SOURCE DATA:
______________________________
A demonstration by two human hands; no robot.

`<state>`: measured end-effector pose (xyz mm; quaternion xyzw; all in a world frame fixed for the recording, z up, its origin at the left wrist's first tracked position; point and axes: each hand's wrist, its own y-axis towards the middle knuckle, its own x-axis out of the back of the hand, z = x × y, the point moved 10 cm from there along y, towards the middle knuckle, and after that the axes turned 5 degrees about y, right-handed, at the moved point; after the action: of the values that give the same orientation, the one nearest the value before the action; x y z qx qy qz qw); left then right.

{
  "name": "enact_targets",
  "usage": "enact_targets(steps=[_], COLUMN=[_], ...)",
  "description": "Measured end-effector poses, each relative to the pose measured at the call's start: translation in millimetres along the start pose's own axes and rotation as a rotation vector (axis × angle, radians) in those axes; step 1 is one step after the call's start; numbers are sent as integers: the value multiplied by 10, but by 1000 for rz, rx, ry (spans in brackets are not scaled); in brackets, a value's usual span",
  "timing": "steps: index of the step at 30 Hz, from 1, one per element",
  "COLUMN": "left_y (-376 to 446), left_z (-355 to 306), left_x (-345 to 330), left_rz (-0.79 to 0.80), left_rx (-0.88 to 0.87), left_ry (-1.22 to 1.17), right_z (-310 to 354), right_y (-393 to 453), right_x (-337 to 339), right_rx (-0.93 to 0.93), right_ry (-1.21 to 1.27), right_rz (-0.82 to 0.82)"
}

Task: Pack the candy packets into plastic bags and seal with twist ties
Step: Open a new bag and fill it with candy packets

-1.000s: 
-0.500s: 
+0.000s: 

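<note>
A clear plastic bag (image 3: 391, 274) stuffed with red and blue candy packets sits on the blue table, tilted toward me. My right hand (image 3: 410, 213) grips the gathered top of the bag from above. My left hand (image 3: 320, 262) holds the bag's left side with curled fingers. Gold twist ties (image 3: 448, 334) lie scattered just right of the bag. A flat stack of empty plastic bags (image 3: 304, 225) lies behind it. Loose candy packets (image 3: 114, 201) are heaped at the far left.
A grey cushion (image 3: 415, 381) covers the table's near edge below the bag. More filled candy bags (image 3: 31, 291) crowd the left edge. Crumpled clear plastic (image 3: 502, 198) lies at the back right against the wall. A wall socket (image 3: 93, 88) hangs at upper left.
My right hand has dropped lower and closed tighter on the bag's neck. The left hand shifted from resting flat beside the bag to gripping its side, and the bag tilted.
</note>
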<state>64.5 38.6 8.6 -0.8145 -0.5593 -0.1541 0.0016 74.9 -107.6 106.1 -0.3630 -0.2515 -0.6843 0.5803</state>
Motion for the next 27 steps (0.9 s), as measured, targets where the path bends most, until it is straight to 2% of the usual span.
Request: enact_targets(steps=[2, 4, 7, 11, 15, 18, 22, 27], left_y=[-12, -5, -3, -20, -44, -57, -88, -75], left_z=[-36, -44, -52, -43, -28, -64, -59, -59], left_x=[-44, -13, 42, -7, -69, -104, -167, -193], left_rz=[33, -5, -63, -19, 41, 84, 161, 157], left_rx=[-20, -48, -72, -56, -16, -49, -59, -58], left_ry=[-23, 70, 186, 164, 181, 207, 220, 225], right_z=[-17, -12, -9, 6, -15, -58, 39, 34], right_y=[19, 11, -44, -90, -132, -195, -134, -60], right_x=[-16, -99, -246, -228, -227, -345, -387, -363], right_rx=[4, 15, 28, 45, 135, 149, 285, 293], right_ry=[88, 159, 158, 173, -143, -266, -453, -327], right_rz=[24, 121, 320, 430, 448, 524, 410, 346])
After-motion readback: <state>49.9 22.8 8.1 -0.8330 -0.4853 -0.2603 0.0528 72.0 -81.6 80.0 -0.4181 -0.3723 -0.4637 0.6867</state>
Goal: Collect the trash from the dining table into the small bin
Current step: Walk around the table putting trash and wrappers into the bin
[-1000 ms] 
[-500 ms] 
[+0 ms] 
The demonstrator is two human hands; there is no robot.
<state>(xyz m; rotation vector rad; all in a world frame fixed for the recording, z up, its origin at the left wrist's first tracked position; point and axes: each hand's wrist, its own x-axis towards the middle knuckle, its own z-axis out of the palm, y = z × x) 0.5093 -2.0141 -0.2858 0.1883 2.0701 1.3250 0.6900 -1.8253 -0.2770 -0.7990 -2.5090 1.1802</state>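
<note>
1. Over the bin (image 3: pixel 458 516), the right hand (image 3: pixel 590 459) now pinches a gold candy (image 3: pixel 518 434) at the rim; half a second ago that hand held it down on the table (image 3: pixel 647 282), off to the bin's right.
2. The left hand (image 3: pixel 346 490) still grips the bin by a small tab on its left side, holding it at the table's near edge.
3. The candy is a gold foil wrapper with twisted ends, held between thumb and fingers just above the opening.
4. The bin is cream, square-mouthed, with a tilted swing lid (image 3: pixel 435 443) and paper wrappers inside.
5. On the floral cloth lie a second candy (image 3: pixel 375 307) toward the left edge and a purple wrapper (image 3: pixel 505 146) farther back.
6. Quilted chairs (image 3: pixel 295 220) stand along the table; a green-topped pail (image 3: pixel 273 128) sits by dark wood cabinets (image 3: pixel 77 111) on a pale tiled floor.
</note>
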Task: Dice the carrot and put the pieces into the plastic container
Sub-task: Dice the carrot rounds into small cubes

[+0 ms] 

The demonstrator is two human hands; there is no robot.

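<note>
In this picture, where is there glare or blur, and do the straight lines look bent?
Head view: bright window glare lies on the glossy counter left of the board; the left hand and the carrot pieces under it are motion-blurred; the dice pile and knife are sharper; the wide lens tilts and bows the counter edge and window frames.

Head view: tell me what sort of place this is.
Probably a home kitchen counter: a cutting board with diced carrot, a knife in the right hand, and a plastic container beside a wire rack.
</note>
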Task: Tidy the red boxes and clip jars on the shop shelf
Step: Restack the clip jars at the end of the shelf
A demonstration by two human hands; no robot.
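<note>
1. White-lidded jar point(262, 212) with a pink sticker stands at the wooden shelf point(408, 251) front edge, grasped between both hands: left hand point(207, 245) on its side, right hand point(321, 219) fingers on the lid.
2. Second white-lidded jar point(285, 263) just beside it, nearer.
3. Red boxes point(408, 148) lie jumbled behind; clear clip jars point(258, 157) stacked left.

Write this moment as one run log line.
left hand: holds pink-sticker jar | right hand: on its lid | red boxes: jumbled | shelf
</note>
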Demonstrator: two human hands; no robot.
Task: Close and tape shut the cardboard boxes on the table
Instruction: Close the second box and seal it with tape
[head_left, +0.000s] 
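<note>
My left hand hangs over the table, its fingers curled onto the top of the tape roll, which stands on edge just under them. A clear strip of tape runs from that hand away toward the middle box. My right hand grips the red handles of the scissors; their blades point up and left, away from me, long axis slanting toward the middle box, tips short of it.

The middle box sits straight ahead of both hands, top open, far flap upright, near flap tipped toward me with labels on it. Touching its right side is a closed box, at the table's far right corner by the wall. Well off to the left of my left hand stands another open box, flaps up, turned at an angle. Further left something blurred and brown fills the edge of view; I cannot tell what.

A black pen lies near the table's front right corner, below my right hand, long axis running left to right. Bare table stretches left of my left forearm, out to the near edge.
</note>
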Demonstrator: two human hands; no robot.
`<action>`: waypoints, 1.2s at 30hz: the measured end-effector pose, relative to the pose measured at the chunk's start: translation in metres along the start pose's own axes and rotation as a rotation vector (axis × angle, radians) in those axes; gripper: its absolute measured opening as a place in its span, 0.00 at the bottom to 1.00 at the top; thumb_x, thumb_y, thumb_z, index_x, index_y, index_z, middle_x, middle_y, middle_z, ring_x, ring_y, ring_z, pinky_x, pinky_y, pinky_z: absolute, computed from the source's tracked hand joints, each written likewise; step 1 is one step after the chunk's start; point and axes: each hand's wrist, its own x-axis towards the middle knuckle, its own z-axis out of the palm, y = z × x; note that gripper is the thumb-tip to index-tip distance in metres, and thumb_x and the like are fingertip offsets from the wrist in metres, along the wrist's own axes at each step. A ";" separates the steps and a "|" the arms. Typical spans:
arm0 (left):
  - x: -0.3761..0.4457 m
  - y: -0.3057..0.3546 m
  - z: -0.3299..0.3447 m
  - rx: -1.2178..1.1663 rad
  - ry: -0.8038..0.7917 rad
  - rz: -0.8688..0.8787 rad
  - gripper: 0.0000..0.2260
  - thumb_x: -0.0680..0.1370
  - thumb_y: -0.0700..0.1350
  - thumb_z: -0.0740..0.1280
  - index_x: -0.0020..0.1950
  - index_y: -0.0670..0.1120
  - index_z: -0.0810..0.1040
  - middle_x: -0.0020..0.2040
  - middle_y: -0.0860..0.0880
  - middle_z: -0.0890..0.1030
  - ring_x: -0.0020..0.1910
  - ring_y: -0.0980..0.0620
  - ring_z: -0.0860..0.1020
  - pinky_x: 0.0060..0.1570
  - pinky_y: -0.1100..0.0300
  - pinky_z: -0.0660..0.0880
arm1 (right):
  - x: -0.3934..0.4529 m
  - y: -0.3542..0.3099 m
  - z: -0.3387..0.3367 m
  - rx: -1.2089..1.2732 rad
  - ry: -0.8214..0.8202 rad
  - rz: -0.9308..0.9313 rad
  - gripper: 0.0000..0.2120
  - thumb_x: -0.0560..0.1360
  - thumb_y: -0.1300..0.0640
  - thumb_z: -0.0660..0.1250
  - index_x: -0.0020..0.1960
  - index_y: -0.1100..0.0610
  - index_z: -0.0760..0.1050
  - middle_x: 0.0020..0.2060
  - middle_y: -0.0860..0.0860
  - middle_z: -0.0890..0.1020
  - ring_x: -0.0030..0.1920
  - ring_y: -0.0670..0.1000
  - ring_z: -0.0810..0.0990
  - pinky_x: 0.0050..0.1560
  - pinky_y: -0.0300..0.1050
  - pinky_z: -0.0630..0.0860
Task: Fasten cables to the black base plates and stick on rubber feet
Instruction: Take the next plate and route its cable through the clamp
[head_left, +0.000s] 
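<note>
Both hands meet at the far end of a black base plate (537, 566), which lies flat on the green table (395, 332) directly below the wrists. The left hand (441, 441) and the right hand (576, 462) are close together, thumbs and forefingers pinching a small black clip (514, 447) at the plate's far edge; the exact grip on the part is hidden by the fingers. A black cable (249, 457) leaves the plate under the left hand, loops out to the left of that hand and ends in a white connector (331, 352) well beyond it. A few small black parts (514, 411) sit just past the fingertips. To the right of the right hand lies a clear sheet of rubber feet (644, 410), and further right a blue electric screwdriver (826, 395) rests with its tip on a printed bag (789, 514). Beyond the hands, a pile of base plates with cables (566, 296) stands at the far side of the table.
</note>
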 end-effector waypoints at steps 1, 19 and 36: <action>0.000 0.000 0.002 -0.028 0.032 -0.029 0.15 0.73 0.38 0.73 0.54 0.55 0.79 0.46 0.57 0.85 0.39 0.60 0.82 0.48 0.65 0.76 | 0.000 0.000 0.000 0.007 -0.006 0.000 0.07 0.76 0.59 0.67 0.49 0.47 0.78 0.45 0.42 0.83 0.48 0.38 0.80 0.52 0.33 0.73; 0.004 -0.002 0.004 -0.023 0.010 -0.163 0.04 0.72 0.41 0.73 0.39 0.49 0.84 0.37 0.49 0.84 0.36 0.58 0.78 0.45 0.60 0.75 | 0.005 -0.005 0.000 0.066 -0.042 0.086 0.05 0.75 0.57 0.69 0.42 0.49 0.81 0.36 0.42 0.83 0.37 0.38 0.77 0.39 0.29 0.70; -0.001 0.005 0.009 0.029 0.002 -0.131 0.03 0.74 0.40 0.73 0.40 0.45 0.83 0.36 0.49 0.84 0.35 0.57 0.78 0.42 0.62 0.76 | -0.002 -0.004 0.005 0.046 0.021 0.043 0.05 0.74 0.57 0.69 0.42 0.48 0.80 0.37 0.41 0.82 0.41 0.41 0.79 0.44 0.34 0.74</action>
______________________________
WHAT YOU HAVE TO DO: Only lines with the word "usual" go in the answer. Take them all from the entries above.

RESULT:
  "description": "Measured end-effector poses, each relative to the pose measured at the call's start: translation in millimetres along the start pose's own axes and rotation as a rotation vector (axis × angle, radians) in those axes; step 1 is one step after the call's start; numbers are sent as integers: the value multiplied by 10, but by 1000 for rz, rx, ry (spans in brackets are not scaled); in brackets, a value's usual span",
Motion for the next 27 steps (0.9 s), as measured, targets where the path bends most, until it is straight to 2% of the usual span.

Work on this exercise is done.